J Bodyw Mov Ther. 2008 Jul;12(3):274-80. Epub 2008 Mar 5. PMID: 19083682
OBJECTIVE: This study investigated whether myofascial release techniques performed on upper body connective tissue could mitigate the frequency, duration or pain intensity associated with primary Raynaud's phenomenon. METHODS: Five treatments were administered over a 3-week treatment period on a 35-year-old female experiencing primary Raynaud's phenomenon for the past 12 years. A log was kept documenting frequency, duration and severity of pain. The myofascial work targeted the upper back, neck and arms according to hypothetical fascial meridian lines. RESULTS: Symptom duration was the one characteristic that showed improvement. After the first treatment, the duration of the subject's vasospastic episodes was reduced by almost half and continued to decrease throughout the 3 weeks of treatments. Neither the frequency or number of affected digits varied significantly from the pre-treatment weeks. CONCLUSIONS: The results suggest that by releasing restricted fascia, myofascial techniques may influence the duration and severity of the vasospastic episodes experienced in primary Raynaud's phenomenon.
Article Published Date : Jul 01, 2008
Physical therapy intervention for women with dyspareunia: a randomized clinical trial.
J Sex Marital Ther. 2019 Jan 14;:1-31
Authors: Schvartzman R, Schvartzman L, Francisco Ferreira C, Vettorazzi J, Bertotto A, Celeste Osório Wender M
The dyspareunia negatively affects women´s quality of life, and is a frequent complaint during the peri and postmenopausal period. A randomized trial evaluated sexual function, quality of life, pain, and pelvic floor muscle function of climacteric women aged between 40-60 years-old, with complaints of dyspareunia for at least 6 months and being sexually active. They were assessed before and after their randomization in one of the following interventions: the first group (n = 21) received five one-hour sessions of thermotherapy for relaxation of pelvic floor muscles, myofascial release, and pelvic training (Pelvic Floor Muscle Training - PFMT group).

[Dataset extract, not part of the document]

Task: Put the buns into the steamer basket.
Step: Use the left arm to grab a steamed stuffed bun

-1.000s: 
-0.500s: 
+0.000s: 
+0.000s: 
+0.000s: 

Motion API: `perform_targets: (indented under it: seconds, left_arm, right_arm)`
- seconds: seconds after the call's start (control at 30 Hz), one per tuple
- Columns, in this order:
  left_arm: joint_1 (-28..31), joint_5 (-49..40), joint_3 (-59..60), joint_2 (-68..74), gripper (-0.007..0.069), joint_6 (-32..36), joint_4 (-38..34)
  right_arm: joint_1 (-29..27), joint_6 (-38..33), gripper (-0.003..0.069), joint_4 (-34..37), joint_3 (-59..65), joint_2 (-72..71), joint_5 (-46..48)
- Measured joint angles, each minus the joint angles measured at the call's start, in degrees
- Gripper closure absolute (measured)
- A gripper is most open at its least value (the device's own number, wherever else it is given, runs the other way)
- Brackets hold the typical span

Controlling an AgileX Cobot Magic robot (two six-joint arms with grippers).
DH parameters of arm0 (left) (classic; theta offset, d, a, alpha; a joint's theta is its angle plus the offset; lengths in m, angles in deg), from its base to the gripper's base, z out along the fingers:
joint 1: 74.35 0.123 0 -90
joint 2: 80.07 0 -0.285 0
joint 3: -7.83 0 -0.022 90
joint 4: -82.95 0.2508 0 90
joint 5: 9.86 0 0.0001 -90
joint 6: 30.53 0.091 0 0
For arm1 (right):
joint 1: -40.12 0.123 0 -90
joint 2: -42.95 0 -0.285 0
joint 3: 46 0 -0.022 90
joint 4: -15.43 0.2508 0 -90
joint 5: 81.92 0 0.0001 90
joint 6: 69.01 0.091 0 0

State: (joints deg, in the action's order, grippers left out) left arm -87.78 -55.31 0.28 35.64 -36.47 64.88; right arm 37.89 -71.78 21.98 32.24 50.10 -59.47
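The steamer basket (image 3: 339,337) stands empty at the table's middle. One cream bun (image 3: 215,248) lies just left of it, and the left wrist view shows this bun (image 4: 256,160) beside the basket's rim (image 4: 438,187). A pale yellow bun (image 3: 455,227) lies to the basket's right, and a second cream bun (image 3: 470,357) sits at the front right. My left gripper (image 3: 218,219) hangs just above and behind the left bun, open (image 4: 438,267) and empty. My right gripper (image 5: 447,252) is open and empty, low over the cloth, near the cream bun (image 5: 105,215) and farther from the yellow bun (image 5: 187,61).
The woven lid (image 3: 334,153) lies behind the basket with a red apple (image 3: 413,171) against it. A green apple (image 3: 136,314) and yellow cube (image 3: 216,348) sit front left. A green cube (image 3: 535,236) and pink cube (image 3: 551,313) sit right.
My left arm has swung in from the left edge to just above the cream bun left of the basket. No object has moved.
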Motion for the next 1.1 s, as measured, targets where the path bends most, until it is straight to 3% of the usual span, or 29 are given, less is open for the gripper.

The second group (n = 21) received five one-hour sessions during which heat was applied to the lower back with myofascial release of abdominal diaphragm, piriformis, and iliopsoas muscles, with no involvement of pelvic training (Lower Back - LB group). Forty-two climacteric women with dyspareunia (mean ± SD, PFMT group: 51.9 ± 5.3 years, LB group: 50.6 ± 4.7 years, Student's t test, p = 0.397) were studied. Pain scores (mean ± SEM) in the PFMT group decreased from 7.77 ± 0.38 to 2.25 ± 0.30; and in the LB group from 7.62 ± 0.29 to 5.58 ± 0.49 (Generalized Estimating Equation - GEE model, p ≤ 0.001 for group, time, and interaction pairwise comparisons). Conclusion: The proposed pelvic floor muscle training protocol was effective to improve pain, quality of life, sexual function, and pelvic floor muscle function in climacteric women with dyspareunia.